> _WHAT IS NEEDED_
Of the entries below, return exactly those lines that fall between the one containing "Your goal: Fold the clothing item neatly" and the one containing "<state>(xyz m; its", the two end lines included.

[EXERCISE DATA — start]

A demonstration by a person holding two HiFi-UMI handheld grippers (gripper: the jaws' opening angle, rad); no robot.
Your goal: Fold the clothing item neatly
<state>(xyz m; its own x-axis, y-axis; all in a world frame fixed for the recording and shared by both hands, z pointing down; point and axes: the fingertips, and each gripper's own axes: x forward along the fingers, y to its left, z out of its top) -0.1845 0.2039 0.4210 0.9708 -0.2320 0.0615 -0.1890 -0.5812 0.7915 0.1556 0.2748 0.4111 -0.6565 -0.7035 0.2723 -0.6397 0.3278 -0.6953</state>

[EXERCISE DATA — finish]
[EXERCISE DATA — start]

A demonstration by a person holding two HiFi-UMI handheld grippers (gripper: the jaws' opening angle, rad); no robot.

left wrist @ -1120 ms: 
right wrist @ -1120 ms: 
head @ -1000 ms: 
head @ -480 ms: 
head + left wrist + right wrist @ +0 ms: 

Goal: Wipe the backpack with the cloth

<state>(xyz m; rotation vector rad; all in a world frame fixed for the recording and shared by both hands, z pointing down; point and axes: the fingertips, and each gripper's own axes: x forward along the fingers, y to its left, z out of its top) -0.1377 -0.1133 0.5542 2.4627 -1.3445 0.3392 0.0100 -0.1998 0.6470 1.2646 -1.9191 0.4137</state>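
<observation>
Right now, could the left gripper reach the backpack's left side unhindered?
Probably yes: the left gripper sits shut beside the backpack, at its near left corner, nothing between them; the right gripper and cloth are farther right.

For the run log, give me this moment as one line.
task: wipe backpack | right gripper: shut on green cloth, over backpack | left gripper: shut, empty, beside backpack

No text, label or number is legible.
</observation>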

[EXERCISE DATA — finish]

> _COMPLETED TASK_
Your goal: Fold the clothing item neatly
<state>(xyz m; its own x-axis, y-axis; all in a world frame fixed for the recording and shared by both hands, z pointing down; point and axes: the fingertips, and each gripper's own axes: x forward along the fingers, y to its left, z out of its top) -0.1845 0.2039 0.4210 0.9708 -0.2320 0.0615 -0.1890 -0.5812 0.7915 0.1556 0.2748 0.4111 -0.6565 -0.7035 0.2723 -0.6397 0.3278 -0.6953</state>

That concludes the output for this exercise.